Emile Ollivier, chef du gouvernement de Napoléon III, porte la responsabilité directe de la désastreuse guerre de 1870 et ainsi de suite en remontant dans la chronologie de l’histoire de France, les décisions de Napoléon III, Napoléon 1er, Louis XIV…
Car on peut aujourd’hui encore s’interroger à juste titre sur le degré d’approbation par la population des décisions prises par les responsables politiques que je viens de citer:
Le peuple français était-il prêt en 1870 à faire la guerre à l’Allemagne pour tenter de l’empêcher de s’unir ?
Le peuple français était-il prêt à sacrifier un million quatre cent mille de ces jeunes hommes pour briser provisoirement la puissance de l’Allemagne, alors que, dans les urnes, il s’était prononcé pour la paix trois mois auparavant ?
Le peuple français, obnubilé par la « Der des der », voulait-il à ce point humilier le peuple allemand que ce dernier en devienne obsédé par l’annulation du traité de Versailles, de gré ou de force?
Le peuple français voulait-il, après une défaite militaire majeure et deux cent mille morts, collaborer avec l’Allemagne d’Hitler ?
Le peuple français voulait la paix en Algérie. Mais voulait-il la torture et la mort de cent à deux cent mille harkis ? Le départ précipité d’un million et demi de pieds noirs ? La rupture entre l’Algérie et la France ?
Ces quelques exemples mettent en lumière l’autonomie des politiques face au peuple dans leur prise de décision, car il est très difficile de les empêcher d’agir comme l’a tenté Jean Jaurès qui l’a payé de sa vie, qu’ils ont tous les moyens d’influencer la population et qu’ils peuvent, dans une certaine mesure, ignorer ses desiderata comme Sarkozy l’a montré avec le referendum sur la Constitution Européenne.

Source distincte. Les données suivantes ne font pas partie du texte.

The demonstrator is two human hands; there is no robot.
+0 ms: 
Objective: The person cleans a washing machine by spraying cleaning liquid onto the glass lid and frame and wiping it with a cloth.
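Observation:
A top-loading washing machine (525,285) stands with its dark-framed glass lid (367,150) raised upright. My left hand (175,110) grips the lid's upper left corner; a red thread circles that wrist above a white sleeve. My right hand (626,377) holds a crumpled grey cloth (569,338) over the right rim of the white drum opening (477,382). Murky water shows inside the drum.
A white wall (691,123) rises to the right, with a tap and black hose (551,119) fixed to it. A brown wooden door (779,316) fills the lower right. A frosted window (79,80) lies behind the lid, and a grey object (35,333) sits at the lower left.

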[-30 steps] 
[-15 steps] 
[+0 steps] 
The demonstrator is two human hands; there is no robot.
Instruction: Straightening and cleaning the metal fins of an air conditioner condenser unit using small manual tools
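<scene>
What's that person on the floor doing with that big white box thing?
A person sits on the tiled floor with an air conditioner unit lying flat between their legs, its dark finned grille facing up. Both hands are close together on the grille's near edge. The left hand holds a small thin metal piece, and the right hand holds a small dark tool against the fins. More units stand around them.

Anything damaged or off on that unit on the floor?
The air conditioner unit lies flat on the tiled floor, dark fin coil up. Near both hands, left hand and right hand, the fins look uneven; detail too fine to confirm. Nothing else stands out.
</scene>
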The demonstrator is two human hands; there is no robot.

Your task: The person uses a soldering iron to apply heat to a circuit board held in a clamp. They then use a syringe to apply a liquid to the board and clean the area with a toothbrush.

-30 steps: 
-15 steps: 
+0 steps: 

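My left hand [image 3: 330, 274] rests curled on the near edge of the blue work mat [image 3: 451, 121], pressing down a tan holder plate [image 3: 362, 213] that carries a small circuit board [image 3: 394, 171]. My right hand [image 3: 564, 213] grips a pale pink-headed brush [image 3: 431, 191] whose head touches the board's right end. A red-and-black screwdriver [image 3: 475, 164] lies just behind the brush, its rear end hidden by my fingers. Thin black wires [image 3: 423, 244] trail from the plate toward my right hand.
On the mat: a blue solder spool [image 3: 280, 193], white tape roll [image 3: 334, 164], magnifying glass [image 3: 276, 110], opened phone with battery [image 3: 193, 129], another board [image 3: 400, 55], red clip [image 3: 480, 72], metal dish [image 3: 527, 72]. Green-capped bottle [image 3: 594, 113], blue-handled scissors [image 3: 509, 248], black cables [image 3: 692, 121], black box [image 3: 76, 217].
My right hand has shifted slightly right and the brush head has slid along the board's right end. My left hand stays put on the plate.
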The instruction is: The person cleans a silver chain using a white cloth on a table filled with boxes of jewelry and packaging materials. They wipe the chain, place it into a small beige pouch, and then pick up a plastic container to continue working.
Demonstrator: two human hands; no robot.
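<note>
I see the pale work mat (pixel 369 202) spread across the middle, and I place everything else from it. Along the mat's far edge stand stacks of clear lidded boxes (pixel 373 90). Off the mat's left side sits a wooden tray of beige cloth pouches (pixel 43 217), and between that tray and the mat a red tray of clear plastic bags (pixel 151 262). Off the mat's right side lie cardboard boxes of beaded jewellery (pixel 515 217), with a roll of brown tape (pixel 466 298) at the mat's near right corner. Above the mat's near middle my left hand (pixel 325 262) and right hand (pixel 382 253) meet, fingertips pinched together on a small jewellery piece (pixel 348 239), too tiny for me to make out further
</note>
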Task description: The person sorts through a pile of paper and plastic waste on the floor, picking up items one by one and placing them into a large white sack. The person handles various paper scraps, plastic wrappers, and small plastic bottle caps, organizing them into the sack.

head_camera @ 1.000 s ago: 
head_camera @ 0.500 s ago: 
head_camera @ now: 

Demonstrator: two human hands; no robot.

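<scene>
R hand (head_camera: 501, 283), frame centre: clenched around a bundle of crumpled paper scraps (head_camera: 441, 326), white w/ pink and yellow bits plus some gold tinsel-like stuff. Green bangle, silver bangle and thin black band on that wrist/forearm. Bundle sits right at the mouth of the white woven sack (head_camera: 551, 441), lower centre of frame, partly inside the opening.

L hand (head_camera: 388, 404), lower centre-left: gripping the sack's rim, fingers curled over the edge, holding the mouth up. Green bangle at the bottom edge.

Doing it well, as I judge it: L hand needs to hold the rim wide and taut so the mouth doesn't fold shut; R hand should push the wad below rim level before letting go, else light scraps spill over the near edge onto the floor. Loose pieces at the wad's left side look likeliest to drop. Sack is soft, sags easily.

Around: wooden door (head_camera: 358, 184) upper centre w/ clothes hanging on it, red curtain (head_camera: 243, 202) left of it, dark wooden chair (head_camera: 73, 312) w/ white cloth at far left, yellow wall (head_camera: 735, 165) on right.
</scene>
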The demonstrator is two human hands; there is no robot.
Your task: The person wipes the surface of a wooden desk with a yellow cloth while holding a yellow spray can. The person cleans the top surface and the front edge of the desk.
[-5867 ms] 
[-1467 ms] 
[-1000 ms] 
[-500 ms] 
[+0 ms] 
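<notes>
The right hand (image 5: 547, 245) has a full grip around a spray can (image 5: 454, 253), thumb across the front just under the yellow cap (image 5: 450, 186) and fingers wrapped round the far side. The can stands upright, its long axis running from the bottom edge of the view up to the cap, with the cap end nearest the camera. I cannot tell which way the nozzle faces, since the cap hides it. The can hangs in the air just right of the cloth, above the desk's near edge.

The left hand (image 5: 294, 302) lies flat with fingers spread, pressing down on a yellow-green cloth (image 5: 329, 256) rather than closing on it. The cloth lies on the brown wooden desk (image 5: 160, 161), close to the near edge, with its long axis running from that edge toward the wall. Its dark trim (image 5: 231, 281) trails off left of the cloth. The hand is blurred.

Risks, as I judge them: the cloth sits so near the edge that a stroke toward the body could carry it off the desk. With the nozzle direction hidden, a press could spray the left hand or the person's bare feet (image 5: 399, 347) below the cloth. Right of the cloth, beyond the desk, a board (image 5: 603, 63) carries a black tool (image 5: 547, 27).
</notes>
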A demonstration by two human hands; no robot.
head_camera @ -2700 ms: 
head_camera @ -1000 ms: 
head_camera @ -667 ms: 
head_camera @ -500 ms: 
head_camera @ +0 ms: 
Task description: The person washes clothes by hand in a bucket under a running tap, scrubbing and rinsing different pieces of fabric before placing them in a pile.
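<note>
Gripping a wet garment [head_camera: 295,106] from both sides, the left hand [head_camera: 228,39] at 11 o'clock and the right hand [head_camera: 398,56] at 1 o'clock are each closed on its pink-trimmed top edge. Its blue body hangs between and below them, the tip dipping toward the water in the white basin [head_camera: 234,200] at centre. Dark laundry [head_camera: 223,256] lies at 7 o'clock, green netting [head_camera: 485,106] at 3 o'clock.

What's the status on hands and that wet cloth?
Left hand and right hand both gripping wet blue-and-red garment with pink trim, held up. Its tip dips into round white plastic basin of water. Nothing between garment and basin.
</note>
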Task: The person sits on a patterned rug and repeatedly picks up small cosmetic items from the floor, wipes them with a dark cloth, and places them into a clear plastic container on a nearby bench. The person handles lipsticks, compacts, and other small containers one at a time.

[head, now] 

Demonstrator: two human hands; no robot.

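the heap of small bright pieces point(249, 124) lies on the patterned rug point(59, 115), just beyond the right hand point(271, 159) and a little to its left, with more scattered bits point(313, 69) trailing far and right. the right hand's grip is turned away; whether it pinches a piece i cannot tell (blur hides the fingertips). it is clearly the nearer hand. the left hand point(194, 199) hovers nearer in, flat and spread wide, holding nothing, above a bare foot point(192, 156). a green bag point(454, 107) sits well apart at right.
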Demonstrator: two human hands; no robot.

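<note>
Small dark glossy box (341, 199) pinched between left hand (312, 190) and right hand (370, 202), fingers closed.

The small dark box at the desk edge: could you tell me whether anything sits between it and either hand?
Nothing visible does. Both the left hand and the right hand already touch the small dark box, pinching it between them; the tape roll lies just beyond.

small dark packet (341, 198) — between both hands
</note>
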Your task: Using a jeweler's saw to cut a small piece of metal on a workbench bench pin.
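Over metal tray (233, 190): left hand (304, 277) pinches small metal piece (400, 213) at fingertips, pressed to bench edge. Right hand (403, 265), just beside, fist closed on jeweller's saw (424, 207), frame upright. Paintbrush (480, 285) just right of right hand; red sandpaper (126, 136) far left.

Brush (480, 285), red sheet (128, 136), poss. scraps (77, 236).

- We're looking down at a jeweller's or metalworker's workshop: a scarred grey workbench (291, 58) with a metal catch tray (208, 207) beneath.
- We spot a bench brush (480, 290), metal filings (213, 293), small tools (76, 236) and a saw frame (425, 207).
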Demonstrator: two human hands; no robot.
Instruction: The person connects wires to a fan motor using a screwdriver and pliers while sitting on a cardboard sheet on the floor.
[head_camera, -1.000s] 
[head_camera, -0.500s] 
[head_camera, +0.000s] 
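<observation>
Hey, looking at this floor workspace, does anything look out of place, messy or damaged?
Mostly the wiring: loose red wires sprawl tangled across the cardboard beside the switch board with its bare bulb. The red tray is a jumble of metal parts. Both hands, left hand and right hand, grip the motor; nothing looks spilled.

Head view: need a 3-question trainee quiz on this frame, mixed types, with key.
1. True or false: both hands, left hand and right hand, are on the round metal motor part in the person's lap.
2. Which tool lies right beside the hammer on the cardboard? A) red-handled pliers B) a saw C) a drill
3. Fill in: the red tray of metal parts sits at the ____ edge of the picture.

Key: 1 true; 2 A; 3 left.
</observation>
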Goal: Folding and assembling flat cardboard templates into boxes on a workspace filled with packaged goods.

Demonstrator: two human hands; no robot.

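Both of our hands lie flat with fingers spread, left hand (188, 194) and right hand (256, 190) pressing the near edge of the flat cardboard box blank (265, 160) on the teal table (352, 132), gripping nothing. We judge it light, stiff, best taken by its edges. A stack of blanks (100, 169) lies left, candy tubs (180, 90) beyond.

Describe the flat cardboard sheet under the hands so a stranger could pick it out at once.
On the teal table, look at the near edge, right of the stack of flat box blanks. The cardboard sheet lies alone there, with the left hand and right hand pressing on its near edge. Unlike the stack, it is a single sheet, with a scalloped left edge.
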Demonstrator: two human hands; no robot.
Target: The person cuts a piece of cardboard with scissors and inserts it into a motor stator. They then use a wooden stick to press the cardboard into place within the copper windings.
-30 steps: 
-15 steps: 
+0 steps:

Au fond, les politiciens ont la maitrise du court terme tandis que le peuple en subit les conséquence sur le long terme, si bien que les hommes politiques ne se hissent à la hauteur des hommes d’États que lorsqu’ils sont capables de relier court terme et long terme.
Il me semble bien qu’aujourd’hui la société française est à la recherche de quelqu’un qui ressemble à un homme d’État.